▸ **Problem to work on**: Find the word "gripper" in the material below and gather every line that contains it.
◇ ◇ ◇ ◇ ◇ ◇ ◇
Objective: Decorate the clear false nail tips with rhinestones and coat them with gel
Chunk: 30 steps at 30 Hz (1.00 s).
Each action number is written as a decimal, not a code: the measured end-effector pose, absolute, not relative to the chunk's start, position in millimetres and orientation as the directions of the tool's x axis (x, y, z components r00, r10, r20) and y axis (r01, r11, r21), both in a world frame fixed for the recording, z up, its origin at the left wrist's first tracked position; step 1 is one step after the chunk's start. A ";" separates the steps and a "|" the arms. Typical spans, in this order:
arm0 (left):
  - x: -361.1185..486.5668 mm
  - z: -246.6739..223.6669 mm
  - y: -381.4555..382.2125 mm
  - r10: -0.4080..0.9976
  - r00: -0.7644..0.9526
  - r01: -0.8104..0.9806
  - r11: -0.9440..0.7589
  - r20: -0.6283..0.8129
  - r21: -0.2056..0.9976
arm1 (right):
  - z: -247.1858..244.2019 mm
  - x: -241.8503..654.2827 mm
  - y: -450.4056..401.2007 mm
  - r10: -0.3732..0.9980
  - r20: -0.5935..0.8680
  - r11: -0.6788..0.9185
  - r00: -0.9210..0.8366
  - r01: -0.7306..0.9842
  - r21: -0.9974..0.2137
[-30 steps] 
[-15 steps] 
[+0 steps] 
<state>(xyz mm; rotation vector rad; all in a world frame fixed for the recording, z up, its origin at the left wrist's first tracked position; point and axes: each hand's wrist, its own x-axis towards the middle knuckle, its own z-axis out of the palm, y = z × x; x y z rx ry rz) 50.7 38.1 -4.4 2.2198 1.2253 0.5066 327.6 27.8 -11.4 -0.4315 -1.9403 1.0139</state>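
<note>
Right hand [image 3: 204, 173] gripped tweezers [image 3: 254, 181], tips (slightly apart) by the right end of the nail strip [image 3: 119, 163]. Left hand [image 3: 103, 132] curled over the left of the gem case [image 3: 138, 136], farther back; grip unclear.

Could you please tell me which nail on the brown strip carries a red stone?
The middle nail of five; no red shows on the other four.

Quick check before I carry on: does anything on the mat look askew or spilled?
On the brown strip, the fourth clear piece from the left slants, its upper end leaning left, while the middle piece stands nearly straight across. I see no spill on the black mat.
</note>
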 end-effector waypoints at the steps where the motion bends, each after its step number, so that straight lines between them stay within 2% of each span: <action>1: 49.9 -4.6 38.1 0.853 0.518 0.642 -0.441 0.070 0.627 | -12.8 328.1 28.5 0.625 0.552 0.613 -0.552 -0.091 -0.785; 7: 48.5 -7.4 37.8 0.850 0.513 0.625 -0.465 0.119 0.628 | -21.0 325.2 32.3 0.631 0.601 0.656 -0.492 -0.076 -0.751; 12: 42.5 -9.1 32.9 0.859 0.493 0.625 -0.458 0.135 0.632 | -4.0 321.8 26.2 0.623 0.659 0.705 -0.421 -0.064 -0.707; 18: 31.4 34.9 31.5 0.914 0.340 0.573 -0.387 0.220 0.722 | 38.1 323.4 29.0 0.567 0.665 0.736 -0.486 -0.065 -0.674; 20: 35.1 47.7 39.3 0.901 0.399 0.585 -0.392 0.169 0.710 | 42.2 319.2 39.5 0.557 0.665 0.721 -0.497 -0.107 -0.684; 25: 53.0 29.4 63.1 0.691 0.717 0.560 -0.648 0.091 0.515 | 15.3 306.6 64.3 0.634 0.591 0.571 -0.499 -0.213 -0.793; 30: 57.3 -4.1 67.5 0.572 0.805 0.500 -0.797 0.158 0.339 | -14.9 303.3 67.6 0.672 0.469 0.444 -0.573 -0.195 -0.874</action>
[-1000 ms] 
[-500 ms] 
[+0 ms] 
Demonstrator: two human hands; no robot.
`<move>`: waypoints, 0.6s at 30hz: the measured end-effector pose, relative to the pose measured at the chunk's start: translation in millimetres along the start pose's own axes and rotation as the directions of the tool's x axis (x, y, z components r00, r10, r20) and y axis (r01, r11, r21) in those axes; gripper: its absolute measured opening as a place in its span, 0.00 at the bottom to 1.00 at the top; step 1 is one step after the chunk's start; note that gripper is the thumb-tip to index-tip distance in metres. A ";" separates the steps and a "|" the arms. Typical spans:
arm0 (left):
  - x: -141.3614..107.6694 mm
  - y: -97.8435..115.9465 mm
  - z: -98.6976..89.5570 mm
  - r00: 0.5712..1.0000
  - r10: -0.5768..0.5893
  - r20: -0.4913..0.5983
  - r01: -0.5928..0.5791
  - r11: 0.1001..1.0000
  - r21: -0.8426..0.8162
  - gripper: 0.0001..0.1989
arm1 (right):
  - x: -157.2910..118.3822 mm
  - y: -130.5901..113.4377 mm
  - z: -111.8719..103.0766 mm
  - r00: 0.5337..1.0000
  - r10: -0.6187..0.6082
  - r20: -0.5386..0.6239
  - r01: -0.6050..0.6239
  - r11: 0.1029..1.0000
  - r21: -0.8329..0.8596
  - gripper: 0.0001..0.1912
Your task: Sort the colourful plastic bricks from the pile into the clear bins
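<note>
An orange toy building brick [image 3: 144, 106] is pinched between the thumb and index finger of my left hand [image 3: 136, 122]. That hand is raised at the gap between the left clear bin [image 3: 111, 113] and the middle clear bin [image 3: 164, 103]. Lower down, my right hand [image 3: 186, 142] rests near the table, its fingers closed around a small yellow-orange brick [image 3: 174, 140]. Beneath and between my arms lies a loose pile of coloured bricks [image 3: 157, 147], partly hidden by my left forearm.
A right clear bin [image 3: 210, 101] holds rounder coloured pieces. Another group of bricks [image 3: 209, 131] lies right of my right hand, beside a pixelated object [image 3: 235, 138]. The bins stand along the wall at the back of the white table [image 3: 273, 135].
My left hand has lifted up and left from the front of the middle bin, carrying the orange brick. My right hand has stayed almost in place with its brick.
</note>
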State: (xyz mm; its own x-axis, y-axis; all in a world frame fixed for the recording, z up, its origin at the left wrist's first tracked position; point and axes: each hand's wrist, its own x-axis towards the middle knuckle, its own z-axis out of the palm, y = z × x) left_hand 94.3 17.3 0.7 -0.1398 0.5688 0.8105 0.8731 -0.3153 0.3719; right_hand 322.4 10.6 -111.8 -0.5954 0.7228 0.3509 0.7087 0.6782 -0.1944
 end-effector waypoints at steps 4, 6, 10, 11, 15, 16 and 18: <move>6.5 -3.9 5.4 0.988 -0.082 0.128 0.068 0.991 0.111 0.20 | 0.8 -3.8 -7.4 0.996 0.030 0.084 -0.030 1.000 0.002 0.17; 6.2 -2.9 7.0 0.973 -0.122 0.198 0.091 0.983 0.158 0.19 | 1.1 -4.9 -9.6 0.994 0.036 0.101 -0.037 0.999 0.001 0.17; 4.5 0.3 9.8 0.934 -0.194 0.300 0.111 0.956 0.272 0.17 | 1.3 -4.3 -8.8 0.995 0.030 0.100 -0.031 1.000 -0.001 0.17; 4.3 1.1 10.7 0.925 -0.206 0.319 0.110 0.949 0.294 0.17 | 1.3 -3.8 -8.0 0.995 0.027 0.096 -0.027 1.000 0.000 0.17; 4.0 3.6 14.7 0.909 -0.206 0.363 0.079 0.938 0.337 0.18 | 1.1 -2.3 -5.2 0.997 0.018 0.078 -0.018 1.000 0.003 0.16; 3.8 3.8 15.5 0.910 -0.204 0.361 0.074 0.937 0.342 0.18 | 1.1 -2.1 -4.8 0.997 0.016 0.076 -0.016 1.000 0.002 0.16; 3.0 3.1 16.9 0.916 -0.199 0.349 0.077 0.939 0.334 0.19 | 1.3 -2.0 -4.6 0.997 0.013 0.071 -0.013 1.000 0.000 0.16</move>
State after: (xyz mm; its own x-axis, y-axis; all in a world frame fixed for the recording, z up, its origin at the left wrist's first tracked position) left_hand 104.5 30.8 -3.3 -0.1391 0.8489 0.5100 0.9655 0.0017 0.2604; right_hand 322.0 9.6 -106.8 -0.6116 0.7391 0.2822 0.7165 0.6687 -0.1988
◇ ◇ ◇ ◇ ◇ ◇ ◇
▸ **Written reply**:
`<move>`: waypoints, 0.6s at 30hz: the measured end-effector pose, relative to the pose measured at the chunk's start: translation in millimetres along the start pose's own axes and rotation as the directions of the tool's x axis (x, y, z components r00, r10, r20) and y axis (r01, r11, r21) in those axes; gripper: its absolute measured opening as a place in its span, 0.00 at the bottom to 1.00 at the top; step 1 is one step after the chunk's start; note that gripper is the thumb-tip to index-tip distance in metres. A ";" separates the steps and a "|" the arms. Typical spans:
  - gripper: 0.0001..0.1989
  - gripper: 0.0001..0.1912

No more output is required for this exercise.